[[ RAW DATA, beginning ]]
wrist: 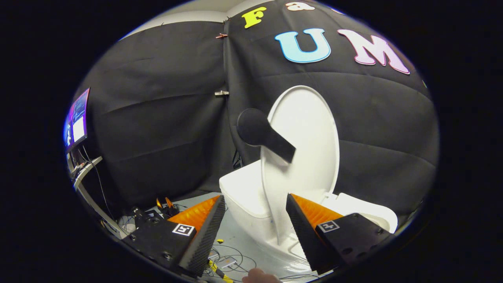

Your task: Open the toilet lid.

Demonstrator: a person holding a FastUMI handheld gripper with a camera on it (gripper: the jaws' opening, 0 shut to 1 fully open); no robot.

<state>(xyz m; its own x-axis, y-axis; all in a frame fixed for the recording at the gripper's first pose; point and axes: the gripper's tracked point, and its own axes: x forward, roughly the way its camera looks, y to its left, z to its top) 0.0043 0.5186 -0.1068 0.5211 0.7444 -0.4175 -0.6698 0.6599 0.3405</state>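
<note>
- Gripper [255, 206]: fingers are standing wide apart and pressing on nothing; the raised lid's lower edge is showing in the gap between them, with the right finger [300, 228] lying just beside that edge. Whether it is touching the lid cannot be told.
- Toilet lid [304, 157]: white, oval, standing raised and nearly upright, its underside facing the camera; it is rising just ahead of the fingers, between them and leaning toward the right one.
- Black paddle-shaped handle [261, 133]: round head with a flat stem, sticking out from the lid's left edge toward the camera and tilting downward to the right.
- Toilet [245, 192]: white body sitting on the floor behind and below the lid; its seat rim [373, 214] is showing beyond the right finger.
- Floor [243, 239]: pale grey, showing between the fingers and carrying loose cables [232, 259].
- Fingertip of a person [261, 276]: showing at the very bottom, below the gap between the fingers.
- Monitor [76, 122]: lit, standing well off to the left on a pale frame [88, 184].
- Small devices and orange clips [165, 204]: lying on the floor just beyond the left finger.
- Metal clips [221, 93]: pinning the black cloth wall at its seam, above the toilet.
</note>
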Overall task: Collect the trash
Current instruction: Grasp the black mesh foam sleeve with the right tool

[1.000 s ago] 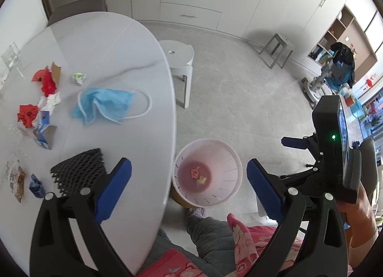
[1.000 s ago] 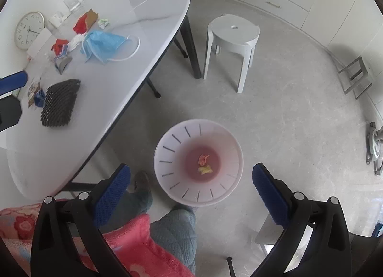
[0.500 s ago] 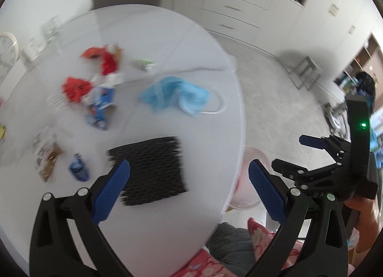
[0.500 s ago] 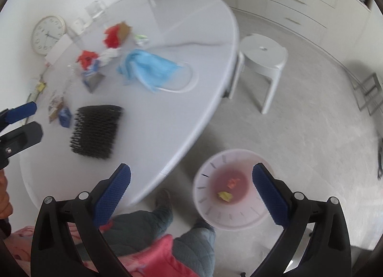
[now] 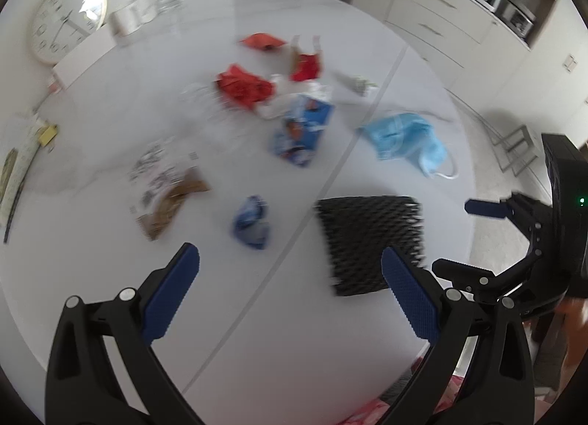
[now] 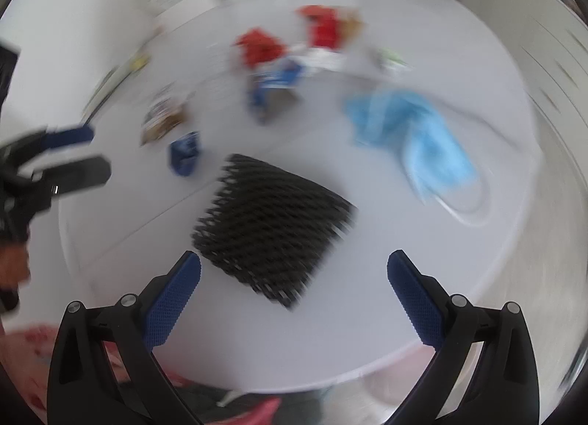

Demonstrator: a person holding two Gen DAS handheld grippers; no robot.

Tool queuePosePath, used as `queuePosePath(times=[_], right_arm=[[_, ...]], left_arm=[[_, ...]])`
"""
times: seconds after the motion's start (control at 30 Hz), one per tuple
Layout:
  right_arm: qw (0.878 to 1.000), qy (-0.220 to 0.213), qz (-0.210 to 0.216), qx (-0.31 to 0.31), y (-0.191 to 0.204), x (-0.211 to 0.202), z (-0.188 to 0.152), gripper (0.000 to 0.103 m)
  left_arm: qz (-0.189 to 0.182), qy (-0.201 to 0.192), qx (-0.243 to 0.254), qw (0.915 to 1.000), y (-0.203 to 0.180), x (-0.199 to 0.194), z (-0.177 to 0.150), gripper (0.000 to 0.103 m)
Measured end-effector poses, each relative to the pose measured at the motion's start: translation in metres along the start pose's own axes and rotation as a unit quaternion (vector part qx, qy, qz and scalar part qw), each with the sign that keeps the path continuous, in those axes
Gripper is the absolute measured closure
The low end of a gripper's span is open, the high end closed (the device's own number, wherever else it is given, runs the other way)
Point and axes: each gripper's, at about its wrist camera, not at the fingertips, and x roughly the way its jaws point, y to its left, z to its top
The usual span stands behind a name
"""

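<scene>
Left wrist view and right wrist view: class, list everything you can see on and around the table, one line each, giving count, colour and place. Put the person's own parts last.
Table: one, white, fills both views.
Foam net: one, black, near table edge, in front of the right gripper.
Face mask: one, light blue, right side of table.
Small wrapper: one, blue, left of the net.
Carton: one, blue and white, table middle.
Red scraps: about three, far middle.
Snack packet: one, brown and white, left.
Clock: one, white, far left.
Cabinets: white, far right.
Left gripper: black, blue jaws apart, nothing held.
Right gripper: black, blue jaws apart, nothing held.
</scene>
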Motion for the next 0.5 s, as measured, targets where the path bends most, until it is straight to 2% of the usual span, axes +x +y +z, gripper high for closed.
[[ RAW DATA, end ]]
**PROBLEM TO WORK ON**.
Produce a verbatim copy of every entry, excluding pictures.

**TASK SOLUTION**.
wrist: 

Your task: Open the toilet lid.

Demonstrator: a person holding a FastUMI handheld gripper with a camera on it (gripper: the jaws' opening, 0 shut to 1 fully open); no robot.

<state>(xyz m; its own x-axis, y-axis; all in a frame fixed for the recording at the gripper's first pose; point and axes: the gripper's tracked point, and its own axes: x forward, roughly the way its camera looks, y to its left, z to its top) 0.0043 0.5186 -0.1068 0.5211 0.7444 -0.4175 -0.6698 0.6599 0.3405</state>
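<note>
- Gripper [255, 206]: fingers are standing wide apart and pressing on nothing; the raised lid's lower edge is showing in the gap between them, with the right finger [300, 228] lying just beside that edge. Whether it is touching the lid cannot be told.
- Toilet lid [304, 157]: white, oval, standing raised and nearly upright, its underside facing the camera; it is rising just ahead of the fingers, between them and leaning toward the right one.
- Black paddle-shaped handle [261, 133]: round head with a flat stem, sticking out from the lid's left edge toward the camera and tilting downward to the right.
- Toilet [245, 192]: white body sitting on the floor behind and below the lid; its seat rim [373, 214] is showing beyond the right finger.
- Floor [243, 239]: pale grey, showing between the fingers and carrying loose cables [232, 259].
- Fingertip of a person [261, 276]: showing at the very bottom, below the gap between the fingers.
- Monitor [76, 122]: lit, standing well off to the left on a pale frame [88, 184].
- Small devices and orange clips [165, 204]: lying on the floor just beyond the left finger.
- Metal clips [221, 93]: pinning the black cloth wall at its seam, above the toilet.
</note>
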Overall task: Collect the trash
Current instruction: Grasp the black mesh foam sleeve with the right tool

[1.000 s ago] 
[1.000 s ago] 
[0.500 s ago] 
[0.500 s ago] 
[now] 
[now] 

Demonstrator: a person holding two Gen DAS handheld grippers; no robot.

Tool queuePosePath, used as `queuePosePath(times=[_], right_arm=[[_, ...]], left_arm=[[_, ...]])`
"""
times: seconds after the motion's start (control at 30 Hz), one per tuple
Layout:
  right_arm: qw (0.878 to 1.000), qy (-0.220 to 0.213), qz (-0.210 to 0.216), qx (-0.31 to 0.31), y (-0.191 to 0.204), x (-0.211 to 0.202), z (-0.188 to 0.152), gripper (0.000 to 0.103 m)
  left_arm: qz (-0.189 to 0.182), qy (-0.201 to 0.192), qx (-0.243 to 0.254), qw (0.915 to 1.000), y (-0.203 to 0.180), x (-0.199 to 0.194), z (-0.177 to 0.150), gripper (0.000 to 0.103 m)
Measured end-effector poses, each relative to the pose measured at the motion's start: translation in metres along the start pose's own axes and rotation as a unit quaternion (vector part qx, qy, qz and scalar part qw), each with the sign that keeps the path continuous, in those axes
Gripper is the absolute measured closure
The low end of a gripper's span is open, the high end closed (the device's own number, wherever else it is given, runs the other way)
Point and axes: each gripper's, at about its wrist camera, not at the fingertips, and x roughly the way its jaws point, y to its left, z to its top
The usual span stands behind a name
"""

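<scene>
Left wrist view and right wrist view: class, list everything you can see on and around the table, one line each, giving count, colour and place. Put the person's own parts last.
Table: one, white, fills both views.
Foam net: one, black, near table edge, in front of the right gripper.
Face mask: one, light blue, right side of table.
Small wrapper: one, blue, left of the net.
Carton: one, blue and white, table middle.
Red scraps: about three, far middle.
Snack packet: one, brown and white, left.
Clock: one, white, far left.
Cabinets: white, far right.
Left gripper: black, blue jaws apart, nothing held.
Right gripper: black, blue jaws apart, nothing held.
</scene>
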Motion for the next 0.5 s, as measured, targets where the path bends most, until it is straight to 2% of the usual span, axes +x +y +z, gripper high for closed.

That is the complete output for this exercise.